Звучит как начало научно-фантастического романа, правда? Но тут нет ничего научного или фантастического: просто стечение обстоятельств, приведшие к гибели всего… Хотя, беру свои слова обратно, все-таки фантастического тут более чем достаточно. Вы ведь в курсе всего того, что произошло за последний месяц, если живы и смотрите это. Впрочем, есть у меня подозрение, что виноват в этом не только и не столько я; я ведь тоже жертва случайных совпадений. Стоп, я все постараюсь рассказать по порядку, насколько еще способен в своем тухлом виде.
С чего же начать?
Само собой с начала, но кто сейчас может определить, где начало у этой истории? Я вот точно не смогу. Хотя каков будет конец — знаю прекрасно. Надо успеть все рассказать, пока рядом нет людей. Они, знаете ли, пахнут…
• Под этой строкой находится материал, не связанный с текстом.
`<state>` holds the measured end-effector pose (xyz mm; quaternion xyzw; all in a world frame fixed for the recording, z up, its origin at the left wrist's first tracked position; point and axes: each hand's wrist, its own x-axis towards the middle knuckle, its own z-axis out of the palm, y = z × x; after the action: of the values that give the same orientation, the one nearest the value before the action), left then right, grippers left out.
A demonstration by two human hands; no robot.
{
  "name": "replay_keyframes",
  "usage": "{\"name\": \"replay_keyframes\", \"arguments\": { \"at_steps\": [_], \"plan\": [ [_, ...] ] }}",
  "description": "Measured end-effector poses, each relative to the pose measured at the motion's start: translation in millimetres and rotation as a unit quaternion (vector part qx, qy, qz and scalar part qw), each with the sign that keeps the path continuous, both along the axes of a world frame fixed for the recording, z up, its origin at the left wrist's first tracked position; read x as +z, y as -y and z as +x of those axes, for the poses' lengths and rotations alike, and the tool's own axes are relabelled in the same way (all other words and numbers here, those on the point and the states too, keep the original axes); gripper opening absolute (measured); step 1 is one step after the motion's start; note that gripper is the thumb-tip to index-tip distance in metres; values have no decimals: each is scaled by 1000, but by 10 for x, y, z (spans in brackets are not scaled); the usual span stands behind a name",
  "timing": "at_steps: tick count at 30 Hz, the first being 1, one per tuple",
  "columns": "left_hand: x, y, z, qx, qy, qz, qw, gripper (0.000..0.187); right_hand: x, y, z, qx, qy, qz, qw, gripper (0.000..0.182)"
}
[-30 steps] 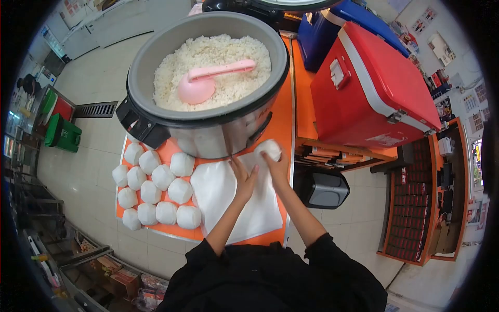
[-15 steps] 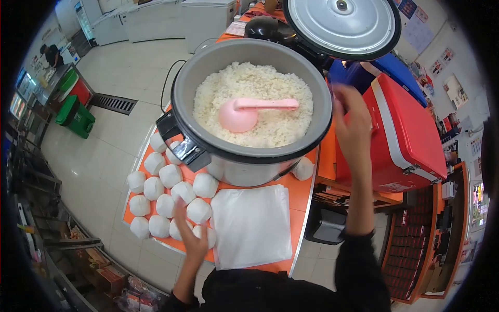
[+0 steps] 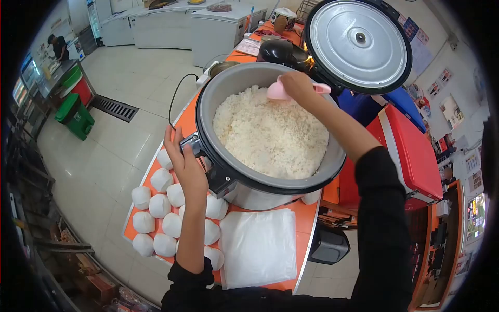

Ну, так с чего же мы начнем, Шеф?
Ладно, начну с себя, любимого. За качество извините, говорить все сложнее…
(Говорящий пожимает плечами, кашляет).
Меня зовут Андрей Иванович Самарин. Живу — жил! — в маленьком городке на юге Урала. Название не имеет значения, сейчас, когда вы смотрите эту запись, здесь вероятней всего остались одни обгорелые руины: чего-чего, а недостатка в нефти или газе мы не испытывали, все так. Другое дело, что деньги с этого как-то все больше имели местные воротилы и шишки, и дай бог тратили бы их тут же, так нет — Москва, Куршавель, или что там у них еще модно?..
Да, прошу простить вашего покорного слугу, было модно. Сейчас Москва вряд ли чем разительно отличается от нашего городка. Разве что наше новообразованное общественное кладбище размерами поменьше.